5.3. Application Directory and appLocalIndex

APM, TPM and related applications collect certain types of statistics for each application or application verb they are decoding. Some applications and application verbs are defined in the protocol directory and thus get their own protocolID and a corresponding protocolDirLocalIndex. Other application verbs are defined more dynamically by entries in the apmHttpFilterTable or apmUserDefinedAppTable. These dynamically defined applications do not have protocolDirID's assigned to them. The APM MIB [APM] defines an important index called the appLocalIndex.

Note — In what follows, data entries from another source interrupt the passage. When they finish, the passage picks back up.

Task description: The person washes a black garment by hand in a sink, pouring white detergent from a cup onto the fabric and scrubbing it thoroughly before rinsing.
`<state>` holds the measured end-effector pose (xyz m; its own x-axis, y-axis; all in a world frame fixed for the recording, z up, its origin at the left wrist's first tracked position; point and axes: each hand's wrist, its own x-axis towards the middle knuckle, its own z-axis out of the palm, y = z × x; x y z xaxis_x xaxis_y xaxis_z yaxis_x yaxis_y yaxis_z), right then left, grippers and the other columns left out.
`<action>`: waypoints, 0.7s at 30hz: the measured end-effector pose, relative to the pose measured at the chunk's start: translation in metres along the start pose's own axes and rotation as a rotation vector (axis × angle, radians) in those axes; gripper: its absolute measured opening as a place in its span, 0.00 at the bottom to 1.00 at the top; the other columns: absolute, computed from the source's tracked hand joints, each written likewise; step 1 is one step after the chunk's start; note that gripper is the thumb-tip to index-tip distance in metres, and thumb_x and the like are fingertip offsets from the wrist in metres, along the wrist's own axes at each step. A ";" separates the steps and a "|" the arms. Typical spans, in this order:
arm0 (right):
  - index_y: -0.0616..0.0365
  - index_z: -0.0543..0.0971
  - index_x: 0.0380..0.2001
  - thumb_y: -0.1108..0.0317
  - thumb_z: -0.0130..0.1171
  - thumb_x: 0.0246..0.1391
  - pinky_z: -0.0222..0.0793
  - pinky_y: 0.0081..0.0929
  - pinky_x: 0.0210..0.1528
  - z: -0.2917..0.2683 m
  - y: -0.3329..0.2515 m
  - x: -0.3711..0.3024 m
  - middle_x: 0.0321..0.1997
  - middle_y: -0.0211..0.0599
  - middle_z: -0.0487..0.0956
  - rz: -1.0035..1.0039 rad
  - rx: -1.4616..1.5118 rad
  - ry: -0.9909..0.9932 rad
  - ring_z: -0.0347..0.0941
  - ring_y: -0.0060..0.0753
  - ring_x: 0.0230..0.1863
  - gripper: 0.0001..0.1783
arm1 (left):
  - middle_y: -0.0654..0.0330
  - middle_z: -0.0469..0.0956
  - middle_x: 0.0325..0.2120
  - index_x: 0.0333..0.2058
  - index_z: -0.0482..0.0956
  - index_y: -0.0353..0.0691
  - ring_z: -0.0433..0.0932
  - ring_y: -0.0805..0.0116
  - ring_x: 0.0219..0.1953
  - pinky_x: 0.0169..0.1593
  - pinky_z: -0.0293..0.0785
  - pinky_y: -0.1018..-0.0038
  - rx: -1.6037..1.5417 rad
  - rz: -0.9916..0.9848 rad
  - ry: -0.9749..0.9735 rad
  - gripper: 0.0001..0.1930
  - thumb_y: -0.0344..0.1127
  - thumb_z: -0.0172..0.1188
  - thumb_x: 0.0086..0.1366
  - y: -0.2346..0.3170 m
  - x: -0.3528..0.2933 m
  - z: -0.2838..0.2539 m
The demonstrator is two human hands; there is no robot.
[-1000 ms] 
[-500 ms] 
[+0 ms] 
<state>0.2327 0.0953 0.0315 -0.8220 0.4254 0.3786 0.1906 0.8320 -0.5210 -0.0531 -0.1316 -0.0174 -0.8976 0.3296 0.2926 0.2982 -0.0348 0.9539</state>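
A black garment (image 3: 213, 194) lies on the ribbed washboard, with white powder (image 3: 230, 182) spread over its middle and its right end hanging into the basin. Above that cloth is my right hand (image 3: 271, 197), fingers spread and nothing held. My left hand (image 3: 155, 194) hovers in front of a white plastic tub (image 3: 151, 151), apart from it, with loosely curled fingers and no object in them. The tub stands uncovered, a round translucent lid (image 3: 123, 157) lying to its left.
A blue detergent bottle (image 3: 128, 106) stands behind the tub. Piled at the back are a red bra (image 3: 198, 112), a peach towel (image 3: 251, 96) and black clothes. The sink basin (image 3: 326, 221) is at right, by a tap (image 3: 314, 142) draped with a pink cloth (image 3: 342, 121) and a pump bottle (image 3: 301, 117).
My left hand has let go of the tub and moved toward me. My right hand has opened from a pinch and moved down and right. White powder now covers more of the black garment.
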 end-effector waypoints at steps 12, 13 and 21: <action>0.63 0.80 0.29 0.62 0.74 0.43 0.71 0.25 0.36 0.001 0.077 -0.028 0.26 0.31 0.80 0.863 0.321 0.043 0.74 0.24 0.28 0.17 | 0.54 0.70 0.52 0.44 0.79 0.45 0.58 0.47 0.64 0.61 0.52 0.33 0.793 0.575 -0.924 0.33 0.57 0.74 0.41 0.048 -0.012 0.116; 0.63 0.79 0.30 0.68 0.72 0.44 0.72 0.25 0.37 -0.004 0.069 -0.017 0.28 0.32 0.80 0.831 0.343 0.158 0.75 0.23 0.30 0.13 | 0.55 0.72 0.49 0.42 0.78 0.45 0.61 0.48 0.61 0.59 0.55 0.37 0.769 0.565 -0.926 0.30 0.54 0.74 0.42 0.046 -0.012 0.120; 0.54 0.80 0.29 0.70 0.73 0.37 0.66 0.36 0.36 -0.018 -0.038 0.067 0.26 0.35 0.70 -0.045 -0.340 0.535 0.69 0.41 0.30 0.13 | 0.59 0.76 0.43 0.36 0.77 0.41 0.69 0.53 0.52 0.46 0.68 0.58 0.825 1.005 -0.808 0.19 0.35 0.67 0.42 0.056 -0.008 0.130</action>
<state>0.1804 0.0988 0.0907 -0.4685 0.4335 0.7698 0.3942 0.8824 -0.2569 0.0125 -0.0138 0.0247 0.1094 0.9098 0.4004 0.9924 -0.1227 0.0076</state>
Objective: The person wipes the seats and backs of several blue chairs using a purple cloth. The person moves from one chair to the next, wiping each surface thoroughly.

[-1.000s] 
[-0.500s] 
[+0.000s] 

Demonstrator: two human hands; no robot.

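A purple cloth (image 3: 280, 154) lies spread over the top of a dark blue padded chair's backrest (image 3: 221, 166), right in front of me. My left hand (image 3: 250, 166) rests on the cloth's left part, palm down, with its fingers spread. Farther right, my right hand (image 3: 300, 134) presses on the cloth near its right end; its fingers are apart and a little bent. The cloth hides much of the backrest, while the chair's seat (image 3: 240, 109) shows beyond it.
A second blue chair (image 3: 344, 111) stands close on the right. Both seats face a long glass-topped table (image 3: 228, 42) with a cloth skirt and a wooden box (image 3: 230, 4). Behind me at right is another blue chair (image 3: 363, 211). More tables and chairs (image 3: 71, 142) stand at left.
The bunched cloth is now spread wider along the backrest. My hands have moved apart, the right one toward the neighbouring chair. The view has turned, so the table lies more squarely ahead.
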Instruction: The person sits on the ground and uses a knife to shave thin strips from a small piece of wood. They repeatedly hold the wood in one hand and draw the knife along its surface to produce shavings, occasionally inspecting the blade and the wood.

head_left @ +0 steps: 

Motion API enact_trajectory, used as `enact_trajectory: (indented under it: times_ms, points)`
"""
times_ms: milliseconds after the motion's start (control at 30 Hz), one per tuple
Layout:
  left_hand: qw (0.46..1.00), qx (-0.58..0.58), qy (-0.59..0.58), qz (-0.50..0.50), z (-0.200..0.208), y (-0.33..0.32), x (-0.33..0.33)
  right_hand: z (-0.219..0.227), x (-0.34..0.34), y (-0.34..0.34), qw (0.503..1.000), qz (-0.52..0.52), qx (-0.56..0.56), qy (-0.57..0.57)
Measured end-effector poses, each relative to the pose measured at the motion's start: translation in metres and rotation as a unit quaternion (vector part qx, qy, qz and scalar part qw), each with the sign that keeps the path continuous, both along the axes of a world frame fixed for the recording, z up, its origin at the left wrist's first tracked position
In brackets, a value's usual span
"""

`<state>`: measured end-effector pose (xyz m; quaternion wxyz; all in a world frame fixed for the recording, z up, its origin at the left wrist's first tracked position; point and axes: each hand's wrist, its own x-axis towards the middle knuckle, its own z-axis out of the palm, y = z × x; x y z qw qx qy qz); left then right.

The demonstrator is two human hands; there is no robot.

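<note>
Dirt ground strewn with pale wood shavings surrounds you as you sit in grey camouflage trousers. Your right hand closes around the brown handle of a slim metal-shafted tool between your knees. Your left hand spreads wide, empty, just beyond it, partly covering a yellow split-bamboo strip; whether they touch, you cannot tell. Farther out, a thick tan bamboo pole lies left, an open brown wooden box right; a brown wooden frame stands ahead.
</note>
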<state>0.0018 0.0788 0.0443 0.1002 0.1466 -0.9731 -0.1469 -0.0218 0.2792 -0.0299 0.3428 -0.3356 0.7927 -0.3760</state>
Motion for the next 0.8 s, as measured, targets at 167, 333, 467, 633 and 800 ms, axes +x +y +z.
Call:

For all application monitoring in the APM and TPM MIBs, applications are identified by integer values of the appLocalIndex. However, there is no single registry of applications (as there is for protocols) because there are a few different mechanisms through which an application may be registered. For each value of appLocalIndex, a corresponding entry will exist in one of several tables: 1. The protocolDirTable - Some values of appLocalIndex correspond to protocolDirLocalIndex values assigned in the protocolDirTable. Each of these corresponds to a protocol defined by a protocolID. 2. The apmHttpFilterTable - Some values of appLocalIndex correspond to apmHttpFilterAppLocalindex values assigned in the apmHttpFilterTable. Each of these corresponds to an application verb defined as a set of HTTP transactions that match a set of filters. 3. The apmUserDefinedAppTable - Some values of appLocalIndex correspond to index values of the apmUserDefinedAppTable. Each of them corresponds to an application or application verb defined in a user-defined way. Each value of appLocalIndex will only be registered in one of these tables. In effect, the appLocalIndex number space is the union of these number spaces, where these tables must work together to avoid assigning overlapping (duplicate) appLocalIndexes. Each unique appLocalIndex value is also registered in the apmAppDirectoryTable, where a number of attributes of the application may be configured.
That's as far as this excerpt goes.